# What the exercise asks
For this exercise, write out every entry exactly and leave the pictures out.

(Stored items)
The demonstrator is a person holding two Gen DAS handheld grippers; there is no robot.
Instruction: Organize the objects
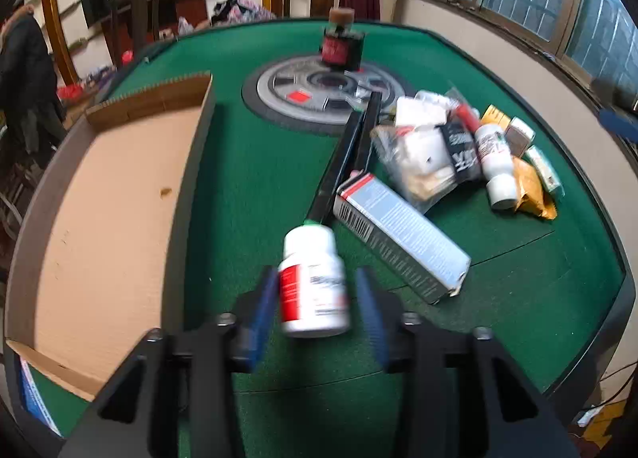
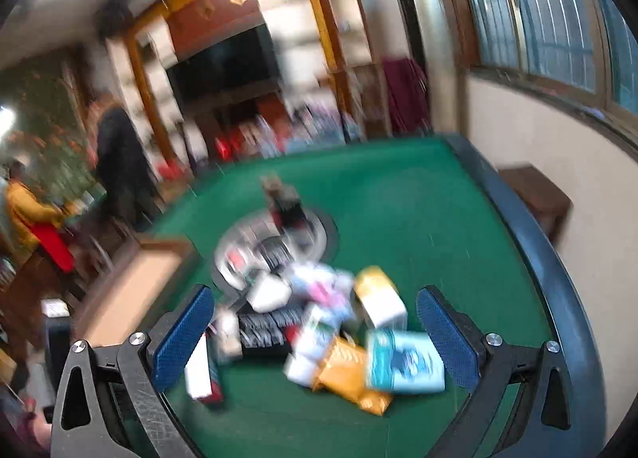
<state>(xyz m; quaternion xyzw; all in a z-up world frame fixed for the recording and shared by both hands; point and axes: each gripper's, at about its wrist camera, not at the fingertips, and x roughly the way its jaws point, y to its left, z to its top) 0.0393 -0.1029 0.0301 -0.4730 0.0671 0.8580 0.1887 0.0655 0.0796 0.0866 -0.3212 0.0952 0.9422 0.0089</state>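
Note:
A white pill bottle with a red label [image 1: 313, 284] sits between the blue pads of my left gripper [image 1: 317, 298], above the green table. The left pad touches it and a small gap shows at the right pad. An open cardboard box [image 1: 107, 195] lies left of it. A pile of packets, bottles and boxes [image 1: 458, 151] lies to the right, with a long grey carton [image 1: 402, 234] nearest. My right gripper [image 2: 315, 322] is wide open and empty above the same pile [image 2: 327, 330], seen blurred.
A dark bottle with a cork [image 1: 342, 41] stands on a round grey disc [image 1: 323, 89] at the table's middle. A long black box [image 1: 351, 151] lies beside the pile. The table's raised dark rim [image 2: 538, 258] runs along the right. A person [image 2: 119, 163] stands far left.

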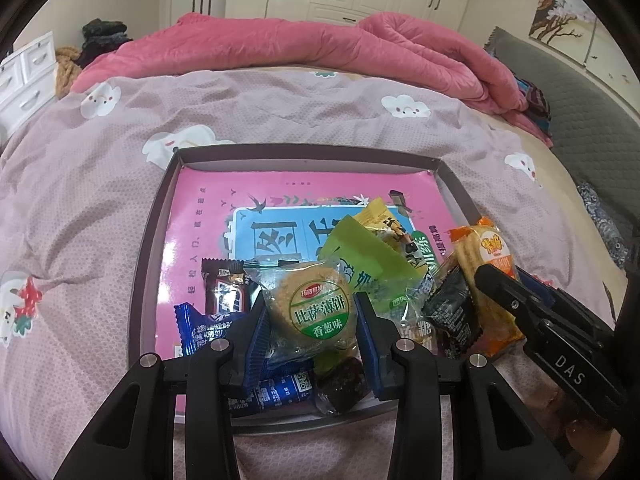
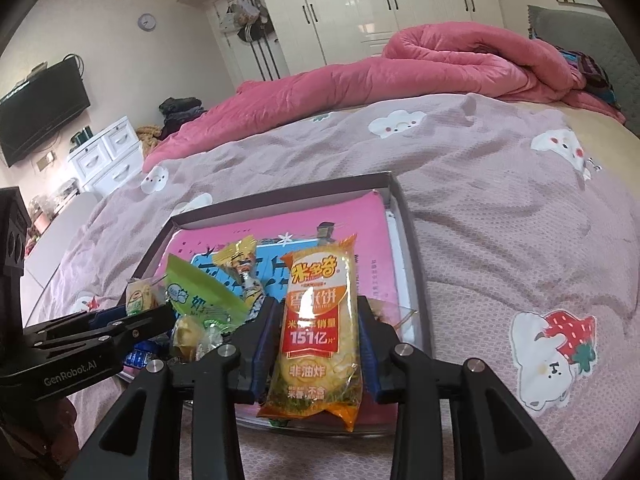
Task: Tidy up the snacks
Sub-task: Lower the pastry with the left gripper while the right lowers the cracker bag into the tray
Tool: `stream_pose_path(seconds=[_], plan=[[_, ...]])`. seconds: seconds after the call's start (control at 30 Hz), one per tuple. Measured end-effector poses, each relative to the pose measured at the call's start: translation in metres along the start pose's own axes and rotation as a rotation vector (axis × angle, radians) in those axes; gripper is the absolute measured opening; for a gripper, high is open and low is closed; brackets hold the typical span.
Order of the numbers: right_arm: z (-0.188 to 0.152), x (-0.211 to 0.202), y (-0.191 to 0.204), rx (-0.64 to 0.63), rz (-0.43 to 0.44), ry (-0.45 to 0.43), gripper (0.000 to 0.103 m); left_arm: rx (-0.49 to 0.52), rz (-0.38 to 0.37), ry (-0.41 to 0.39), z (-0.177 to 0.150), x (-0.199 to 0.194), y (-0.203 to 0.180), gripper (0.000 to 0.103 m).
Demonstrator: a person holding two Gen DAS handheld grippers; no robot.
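A shallow dark-rimmed tray (image 1: pixel 147 240) lies on the bed with a pink printed board as its floor. Loose snacks are heaped at its near end. My left gripper (image 1: pixel 310 302) is shut on a round cracker packet with a green label (image 1: pixel 320 312), blue pads pressing both sides. In the right wrist view my right gripper (image 2: pixel 318 332) is shut on a long orange rice cracker packet (image 2: pixel 320 320), held upright over the tray's (image 2: pixel 404 216) near right corner. That packet (image 1: pixel 480 256) and the right gripper (image 1: pixel 500 276) show at the right of the left wrist view. The left gripper (image 2: pixel 148 312) shows at the left edge.
In the heap are a green packet (image 1: pixel 360 256), a yellow packet (image 1: pixel 380 216), a black packet (image 1: pixel 452 312), blue wrappers (image 1: pixel 200 328) and a brown chocolate bar (image 1: pixel 224 292). A pink quilt (image 1: pixel 320 48) lies bunched across the far bed. White drawers (image 2: pixel 108 152) stand left.
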State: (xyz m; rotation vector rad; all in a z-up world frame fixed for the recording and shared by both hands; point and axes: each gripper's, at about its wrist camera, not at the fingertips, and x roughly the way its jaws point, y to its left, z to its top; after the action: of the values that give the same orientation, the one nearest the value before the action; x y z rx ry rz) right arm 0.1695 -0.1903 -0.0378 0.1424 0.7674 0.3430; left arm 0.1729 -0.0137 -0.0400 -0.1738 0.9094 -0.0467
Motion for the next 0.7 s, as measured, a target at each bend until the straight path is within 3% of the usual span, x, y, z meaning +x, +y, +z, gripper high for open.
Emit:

# Task solution
The demonstrator is a person holding two Gen DAS handheld grippers; there is no robot.
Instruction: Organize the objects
<state>(xyz m; quaternion xyzw; all in a z-up world frame fixed for the recording and shared by both hands; point and axes: each gripper's, at about its wrist camera, not at the fingertips, and x roughly the way its jaws point, y to its left, z to its top) 0.0393 -0.1029 0.0301 -0.4730 0.0671 0.8580 0.1887 0.0655 0.0796 0.0866 -0.3212 0.0952 0.9422 0.0089</state>
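Note:
A white pill bottle with a red label [image 1: 313, 284] sits between the blue pads of my left gripper [image 1: 317, 298], above the green table. The left pad touches it and a small gap shows at the right pad. An open cardboard box [image 1: 107, 195] lies left of it. A pile of packets, bottles and boxes [image 1: 458, 151] lies to the right, with a long grey carton [image 1: 402, 234] nearest. My right gripper [image 2: 315, 322] is wide open and empty above the same pile [image 2: 327, 330], seen blurred.
A dark bottle with a cork [image 1: 342, 41] stands on a round grey disc [image 1: 323, 89] at the table's middle. A long black box [image 1: 351, 151] lies beside the pile. The table's raised dark rim [image 2: 538, 258] runs along the right. A person [image 2: 119, 163] stands far left.
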
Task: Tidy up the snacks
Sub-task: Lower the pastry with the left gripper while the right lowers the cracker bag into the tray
Tool: `stream_pose_path(seconds=[_], plan=[[_, ...]])`. seconds: seconds after the call's start (control at 30 Hz), one per tuple. Measured end-effector poses, each relative to the pose measured at the call's start: translation in metres along the start pose's own axes and rotation as a rotation vector (axis × angle, radians) in those axes; gripper is the absolute measured opening; for a gripper, high is open and low is closed; brackets hold the typical span.
Order of the numbers: right_arm: z (-0.188 to 0.152), x (-0.211 to 0.202), y (-0.191 to 0.204), rx (-0.64 to 0.63), rz (-0.43 to 0.44), ry (-0.45 to 0.43), gripper (0.000 to 0.103 m); left_arm: rx (-0.49 to 0.52), rz (-0.38 to 0.37), ry (-0.41 to 0.39), z (-0.177 to 0.150), x (-0.199 to 0.194), y (-0.203 to 0.180), gripper (0.000 to 0.103 m).
Demonstrator: a person holding two Gen DAS handheld grippers; no robot.
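A shallow dark-rimmed tray (image 1: pixel 147 240) lies on the bed with a pink printed board as its floor. Loose snacks are heaped at its near end. My left gripper (image 1: pixel 310 302) is shut on a round cracker packet with a green label (image 1: pixel 320 312), blue pads pressing both sides. In the right wrist view my right gripper (image 2: pixel 318 332) is shut on a long orange rice cracker packet (image 2: pixel 320 320), held upright over the tray's (image 2: pixel 404 216) near right corner. That packet (image 1: pixel 480 256) and the right gripper (image 1: pixel 500 276) show at the right of the left wrist view. The left gripper (image 2: pixel 148 312) shows at the left edge.
In the heap are a green packet (image 1: pixel 360 256), a yellow packet (image 1: pixel 380 216), a black packet (image 1: pixel 452 312), blue wrappers (image 1: pixel 200 328) and a brown chocolate bar (image 1: pixel 224 292). A pink quilt (image 1: pixel 320 48) lies bunched across the far bed. White drawers (image 2: pixel 108 152) stand left.
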State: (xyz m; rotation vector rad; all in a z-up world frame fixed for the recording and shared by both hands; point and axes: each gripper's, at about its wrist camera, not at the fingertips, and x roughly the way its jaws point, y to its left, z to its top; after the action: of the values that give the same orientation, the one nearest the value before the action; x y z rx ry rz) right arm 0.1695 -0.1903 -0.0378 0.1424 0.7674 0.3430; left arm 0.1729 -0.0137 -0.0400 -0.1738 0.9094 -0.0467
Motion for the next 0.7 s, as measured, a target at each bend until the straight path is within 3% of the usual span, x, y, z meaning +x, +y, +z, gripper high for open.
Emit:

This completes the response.